Depending on the demographics, you will either have a surplus or a deficit.

  • Given the rising numbers of baby boomers about to hit pension age, we are likely to see deficits for a number of years.
  • This doesn’t undermine the funding mechanism.

The Cridland report instead used a percentage of GDP (8% in fact) as a funding target.

  • Cridland reported that the cost of the state pension would remain below 8% of GDP for the next 50 years.
Poor subsidise the rich

The CPS wants to get rid of the idea of a single state pension age (SPA) for all.

  • But they think that personalised pensions would be expensive to administer, highly contentious and potentially litigious.

The “issue” here is that because wealthy people tend to live longer, they will receive more in pension payments.

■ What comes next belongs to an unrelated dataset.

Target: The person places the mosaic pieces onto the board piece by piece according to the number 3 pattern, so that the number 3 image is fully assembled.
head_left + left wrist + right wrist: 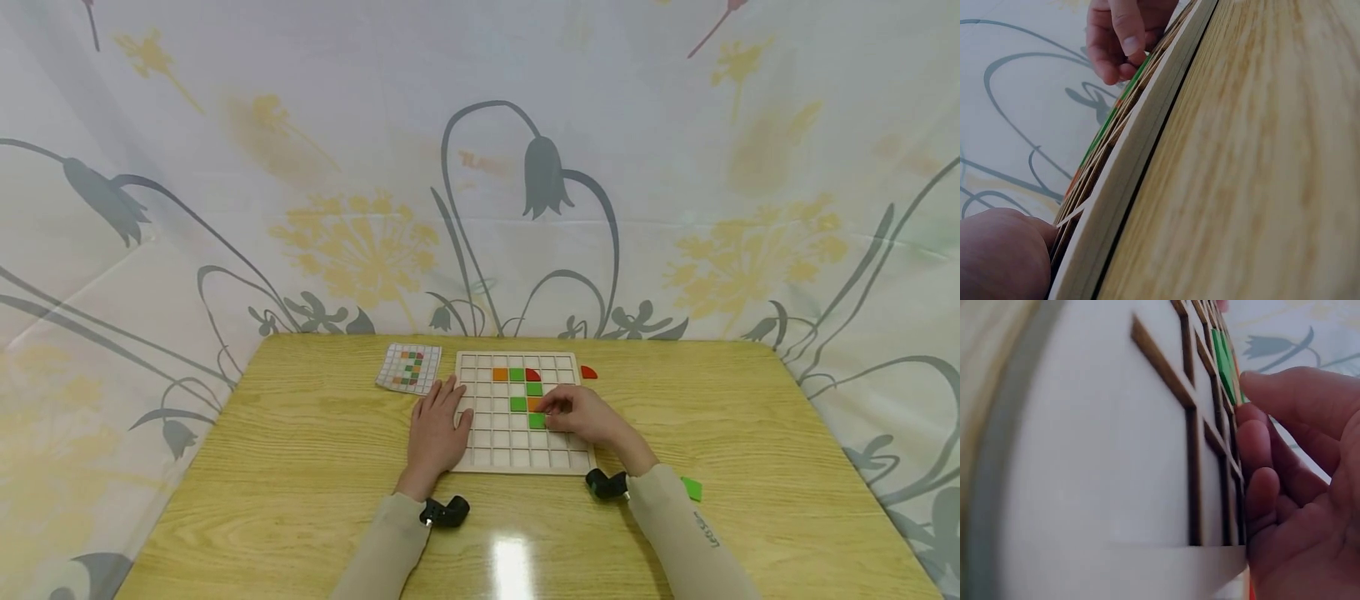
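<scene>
A square wooden grid board lies on the table with several coloured tiles in its cells. My left hand rests on the board's left edge, fingers extended. Over the board's right half, my right hand has bent fingers, their tips at an orange tile and just above a green tile. No tile shows between its thumb and fingers. Another orange tile, a green tile and a red quarter-round tile fill cells in an upper row. More green tiles show in the right wrist view.
A printed pattern card lies left of the board. One red quarter-round tile sits off the board's upper right corner. Beside the right sleeve lies a loose green tile. A flower-patterned curtain hangs behind the table.
</scene>
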A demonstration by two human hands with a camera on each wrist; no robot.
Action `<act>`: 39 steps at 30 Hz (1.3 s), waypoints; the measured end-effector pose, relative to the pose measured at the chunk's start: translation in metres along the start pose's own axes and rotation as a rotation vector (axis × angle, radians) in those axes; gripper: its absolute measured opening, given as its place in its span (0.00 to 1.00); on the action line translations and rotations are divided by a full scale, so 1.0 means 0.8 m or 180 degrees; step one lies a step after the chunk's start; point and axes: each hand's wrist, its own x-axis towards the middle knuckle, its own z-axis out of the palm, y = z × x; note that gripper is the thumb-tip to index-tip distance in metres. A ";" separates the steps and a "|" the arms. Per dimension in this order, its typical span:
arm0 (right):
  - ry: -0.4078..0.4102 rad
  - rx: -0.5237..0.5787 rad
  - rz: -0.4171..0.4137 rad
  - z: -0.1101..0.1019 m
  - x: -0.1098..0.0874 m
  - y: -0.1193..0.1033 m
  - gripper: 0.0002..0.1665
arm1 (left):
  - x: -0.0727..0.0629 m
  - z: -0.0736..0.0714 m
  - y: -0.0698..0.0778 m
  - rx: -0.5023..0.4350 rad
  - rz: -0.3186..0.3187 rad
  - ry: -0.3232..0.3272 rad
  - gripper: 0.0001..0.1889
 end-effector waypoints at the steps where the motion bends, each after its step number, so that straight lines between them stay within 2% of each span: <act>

Well, that’s actually fine.

  • Ignoring the fact that the wealthy are also likely to have paid a lot more NIC and tax into the system, the State Pension doesn’t guarantee the same amount of payments to everyone.

It’s an insurance scheme against living too long (longevity risk).

  • The promise is that for every year you are alive beyond a minimum age, you’ll receive a maintenance grant.

Life expectancy depends on many factors, some of which are under an individual’s control.

  • If we start penalising people for making good choices (healthy eating, moderate drinking, not smoking) we are starting off down a slippery slope.
CPS proposals

Retirement income 2034

The CPS makes a number of proposals to “fix” the State Pension, under two separate plans – Plan A and Plan B.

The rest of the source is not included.